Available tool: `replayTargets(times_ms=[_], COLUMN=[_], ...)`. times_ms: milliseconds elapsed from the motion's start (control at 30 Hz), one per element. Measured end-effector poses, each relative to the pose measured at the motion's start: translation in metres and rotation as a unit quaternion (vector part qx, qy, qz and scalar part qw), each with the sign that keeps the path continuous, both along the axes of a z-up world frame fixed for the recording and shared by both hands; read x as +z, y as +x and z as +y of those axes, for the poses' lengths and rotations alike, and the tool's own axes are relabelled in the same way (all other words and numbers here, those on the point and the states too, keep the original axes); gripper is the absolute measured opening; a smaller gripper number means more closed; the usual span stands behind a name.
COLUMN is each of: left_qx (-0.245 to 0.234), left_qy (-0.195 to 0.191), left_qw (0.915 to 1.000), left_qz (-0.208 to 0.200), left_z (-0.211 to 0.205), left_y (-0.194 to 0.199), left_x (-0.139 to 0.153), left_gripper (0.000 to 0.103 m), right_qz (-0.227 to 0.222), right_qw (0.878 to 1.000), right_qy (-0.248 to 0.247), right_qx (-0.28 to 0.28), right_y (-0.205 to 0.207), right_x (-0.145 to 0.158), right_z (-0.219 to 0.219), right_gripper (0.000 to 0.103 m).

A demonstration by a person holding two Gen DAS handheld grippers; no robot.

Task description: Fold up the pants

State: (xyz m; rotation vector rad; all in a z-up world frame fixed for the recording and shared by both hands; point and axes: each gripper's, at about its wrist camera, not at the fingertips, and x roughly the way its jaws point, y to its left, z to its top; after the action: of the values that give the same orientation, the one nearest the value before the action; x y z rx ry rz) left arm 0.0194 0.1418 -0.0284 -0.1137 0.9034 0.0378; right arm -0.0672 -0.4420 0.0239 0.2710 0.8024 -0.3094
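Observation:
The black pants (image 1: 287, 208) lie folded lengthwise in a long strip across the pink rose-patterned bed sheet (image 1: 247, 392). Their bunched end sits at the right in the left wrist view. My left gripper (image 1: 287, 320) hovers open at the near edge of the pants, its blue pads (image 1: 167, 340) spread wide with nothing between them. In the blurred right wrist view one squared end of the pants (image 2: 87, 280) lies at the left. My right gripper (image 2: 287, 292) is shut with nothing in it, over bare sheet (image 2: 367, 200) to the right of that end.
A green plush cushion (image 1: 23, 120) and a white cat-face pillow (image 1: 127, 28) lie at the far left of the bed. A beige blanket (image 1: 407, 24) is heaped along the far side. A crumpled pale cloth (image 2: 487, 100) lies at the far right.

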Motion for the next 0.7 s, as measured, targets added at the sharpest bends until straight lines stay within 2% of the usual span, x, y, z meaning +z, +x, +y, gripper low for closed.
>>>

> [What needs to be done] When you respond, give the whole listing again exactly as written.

> [Response to the exercise]
Available tool: `replayTargets(times_ms=[_], COLUMN=[_], ...)`. times_ms: milliseconds elapsed from the motion's start (control at 30 Hz), one per element. Measured end-effector poses, each relative to the pose measured at the motion's start: translation in metres and rotation as a unit quaternion (vector part qx, qy, qz and scalar part qw), each with the sign that keeps the path continuous, both along the axes of a z-up world frame fixed for the recording and shared by both hands; read x as +z, y as +x and z as +y of those axes, for the poses' lengths and rotations alike, and the tool's own axes are relabelled in the same way (all other words and numbers here, those on the point and the states too, keep the original axes); gripper is the absolute measured opening; a smaller gripper number means more closed; the usual span stands behind a name.
COLUMN is each of: left_qx (-0.245 to 0.234), left_qy (-0.195 to 0.191), left_qw (0.915 to 1.000), left_qz (-0.208 to 0.200), left_z (-0.211 to 0.205), left_y (-0.194 to 0.199), left_x (-0.139 to 0.153), left_gripper (0.000 to 0.103 m), right_qz (-0.227 to 0.222), right_qw (0.878 to 1.000), right_qy (-0.248 to 0.247), right_qx (-0.28 to 0.28), right_y (-0.205 to 0.207), right_x (-0.145 to 0.158), right_z (-0.219 to 0.219), right_gripper (0.000 to 0.103 m).

A demonstration by a person holding two Gen DAS handheld grippers; no robot.

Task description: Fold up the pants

State: (xyz m; rotation vector rad; all in a z-up world frame fixed for the recording and shared by both hands; point and axes: each gripper's, at about its wrist camera, not at the fingertips, and x roughly the way its jaws point, y to its left, z to its top; after the action: of the values that give the same orientation, the one nearest the value before the action; x y z rx ry rz) left arm 0.0194 0.1418 -0.0284 -0.1137 0.9034 0.0378; right arm -0.0672 -0.4420 0.0239 0.2710 0.8024 -0.3094
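Observation:
The black pants (image 1: 287, 208) lie folded lengthwise in a long strip across the pink rose-patterned bed sheet (image 1: 247, 392). Their bunched end sits at the right in the left wrist view. My left gripper (image 1: 287, 320) hovers open at the near edge of the pants, its blue pads (image 1: 167, 340) spread wide with nothing between them. In the blurred right wrist view one squared end of the pants (image 2: 87, 280) lies at the left. My right gripper (image 2: 287, 292) is shut with nothing in it, over bare sheet (image 2: 367, 200) to the right of that end.
A green plush cushion (image 1: 23, 120) and a white cat-face pillow (image 1: 127, 28) lie at the far left of the bed. A beige blanket (image 1: 407, 24) is heaped along the far side. A crumpled pale cloth (image 2: 487, 100) lies at the far right.
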
Motion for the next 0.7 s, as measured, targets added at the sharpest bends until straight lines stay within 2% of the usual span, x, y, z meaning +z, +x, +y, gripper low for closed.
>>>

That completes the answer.